PARIS, TEXAS (1984) In seinem Audio-Kommentar zur DVD-Edition von 2004 sagt Wenders, Ry Cooder habe den Film mit seiner Bottleneck-Gitarre noch einmal gedreht, also mehr getan als die Bilder musikalisch nachempfunden. Das berühmte Gitarren-Motiv erklingt bei den ersten Einstellungen, die den verlorenen Travis in der texanischen Wüste zeigen, zwischen Sand und zerklüfteten Felsen. Wenders verzichtete bei „Paris, Texas“ gegen seine Gewohnheit darauf, weitere Musik als die von Ry Cooder zu verwenden. Auch die anderen, zum Teil mexikanisch getränkten Instrumentalstücke fügen sich vollkommen organisch in die Bilderwelt von Wenders und seinem Kameramann Robby Müller, die hier Motels, Wüsten, Eisenbahnen, Straßen, Los Angeles und Houston (und die Orte dazwischen) so zeigen, als wäre es das allererste Mal.

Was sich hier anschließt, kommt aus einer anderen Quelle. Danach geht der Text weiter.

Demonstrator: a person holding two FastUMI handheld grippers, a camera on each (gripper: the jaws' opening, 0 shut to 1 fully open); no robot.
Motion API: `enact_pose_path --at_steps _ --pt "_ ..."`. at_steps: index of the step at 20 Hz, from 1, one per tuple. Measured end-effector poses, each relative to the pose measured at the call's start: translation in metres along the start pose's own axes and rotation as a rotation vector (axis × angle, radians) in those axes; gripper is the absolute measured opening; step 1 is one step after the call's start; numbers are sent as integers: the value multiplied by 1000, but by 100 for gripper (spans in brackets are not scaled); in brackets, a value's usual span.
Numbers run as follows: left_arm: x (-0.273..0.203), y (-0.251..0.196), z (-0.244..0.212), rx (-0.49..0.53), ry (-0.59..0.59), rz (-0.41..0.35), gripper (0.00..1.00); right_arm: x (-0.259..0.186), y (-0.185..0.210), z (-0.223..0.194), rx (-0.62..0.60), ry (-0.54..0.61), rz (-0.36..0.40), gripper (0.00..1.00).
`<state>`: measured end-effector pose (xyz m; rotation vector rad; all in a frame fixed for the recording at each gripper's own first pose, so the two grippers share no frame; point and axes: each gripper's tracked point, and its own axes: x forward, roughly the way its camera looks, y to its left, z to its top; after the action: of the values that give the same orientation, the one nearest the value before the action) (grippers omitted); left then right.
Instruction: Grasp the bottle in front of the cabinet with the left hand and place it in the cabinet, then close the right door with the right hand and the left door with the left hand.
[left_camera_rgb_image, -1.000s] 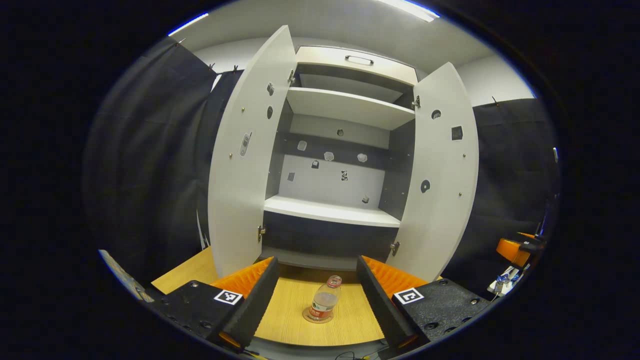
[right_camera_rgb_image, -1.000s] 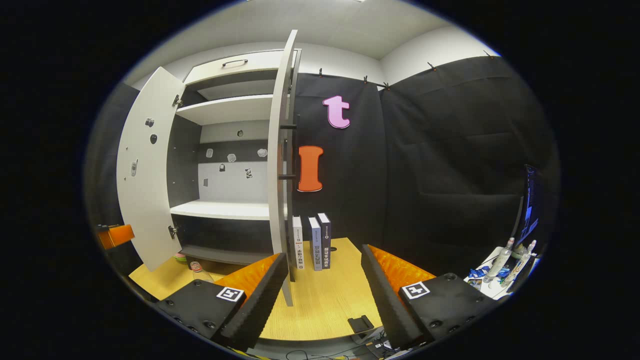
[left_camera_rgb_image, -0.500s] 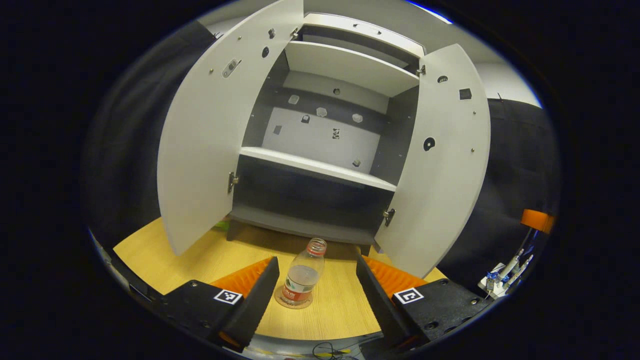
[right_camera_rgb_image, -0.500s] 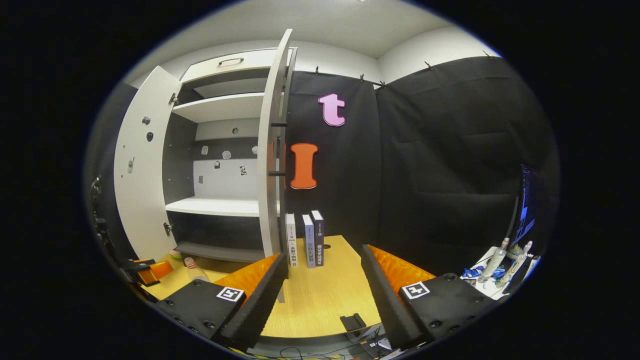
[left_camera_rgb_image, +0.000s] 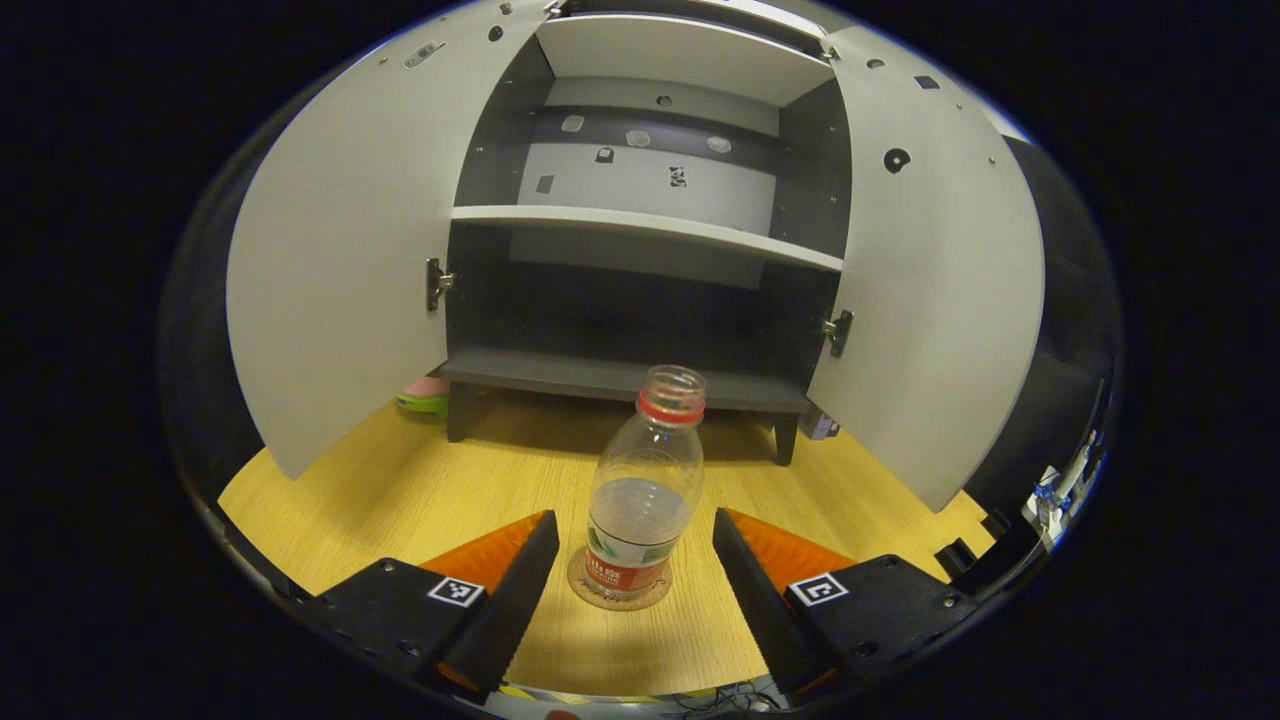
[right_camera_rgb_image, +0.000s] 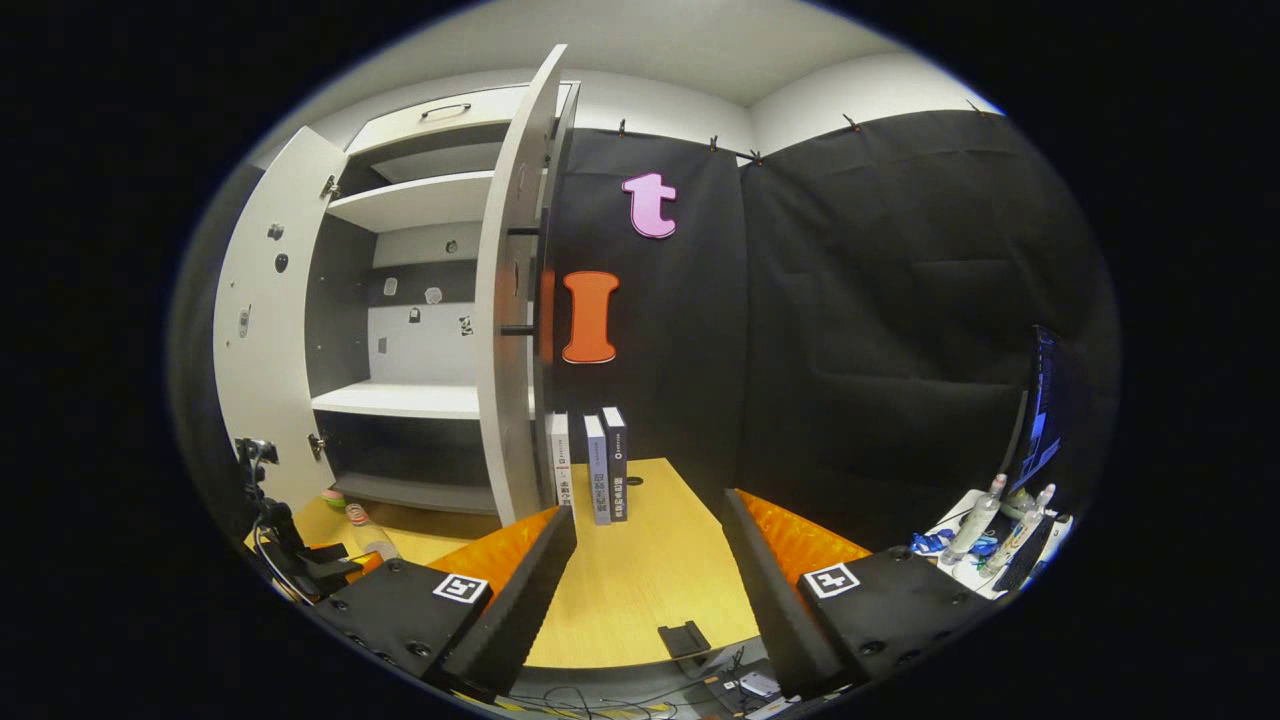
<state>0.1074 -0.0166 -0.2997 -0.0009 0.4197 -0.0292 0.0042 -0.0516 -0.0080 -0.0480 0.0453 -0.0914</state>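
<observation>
Before open cabinet (left_camera_rgb_image: 640, 260), part-filled bottle (left_camera_rgb_image: 640, 500)

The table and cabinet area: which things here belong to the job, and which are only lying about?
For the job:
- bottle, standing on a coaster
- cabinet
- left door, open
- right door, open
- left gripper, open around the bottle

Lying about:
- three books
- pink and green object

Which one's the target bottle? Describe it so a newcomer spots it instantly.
Find the white cabinet with both doors open on the wooden table. Just before its bottom shelf stands the bottle, upright on a round coaster. It is clear plastic, uncapped, with a red neck ring and red label.
</observation>
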Motion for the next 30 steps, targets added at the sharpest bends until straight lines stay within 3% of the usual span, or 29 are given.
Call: enact_pose_path --at_steps 6,9,10,13,23,30 --pt "43 -3 -38 -19 77 5 95 19 -6 -1 -39 25 -5 98" --pt "56 2 -48 -44 105 47 94 31 -8 -3 -62 44 2 98" --pt "58 4 -45 -46 100 59 82 34 -7 -2 -63 46 9 99" --pt "58 -2 -37 -72 123 45 78 49 -9 2 -72 34 28 98" --pt "8 -34 105 -40 63 -7 77 100 -5 12 -25 7 158 99" --pt "-7 -56 219 -14 -22 -52 77 122 -23 6 28 12 172 98"
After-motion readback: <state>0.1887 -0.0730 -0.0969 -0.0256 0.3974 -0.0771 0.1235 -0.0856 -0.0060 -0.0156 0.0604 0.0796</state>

DER HIMMEL ÜBER BERLIN (1987) Der Zirkus muss aus Geldmangel seine Zelte abbrechen. Die Trapezkünstlerin Marion (Solveig Dommartin) zieht sich desillusioniert in ihren Wohnwagen zurück und legt eine Platte auf: „Your Funeral… My Trial“ von Nick Cave & The Bad Seeds. Wir hören „The Carny“. „And no-one saw the carny go/ And the weeks flew by/ Until they moved on the show/ Leaving his caravan behind“. Der Song spricht Marion aus der Seele, sie singt mit. Am Ende des Films hört sie denselben Song bei einem Konzert der Bad Seeds wieder. Nachdem er verklungen ist, hören wir Caves Gedanken: „One more song and it’s over. But l’m not gonna teil you about a girl.“ Dann sagt er den nächsten Song an: „I’m gonna teil you about a girl.“ „From Her To Eternity“ erklingt.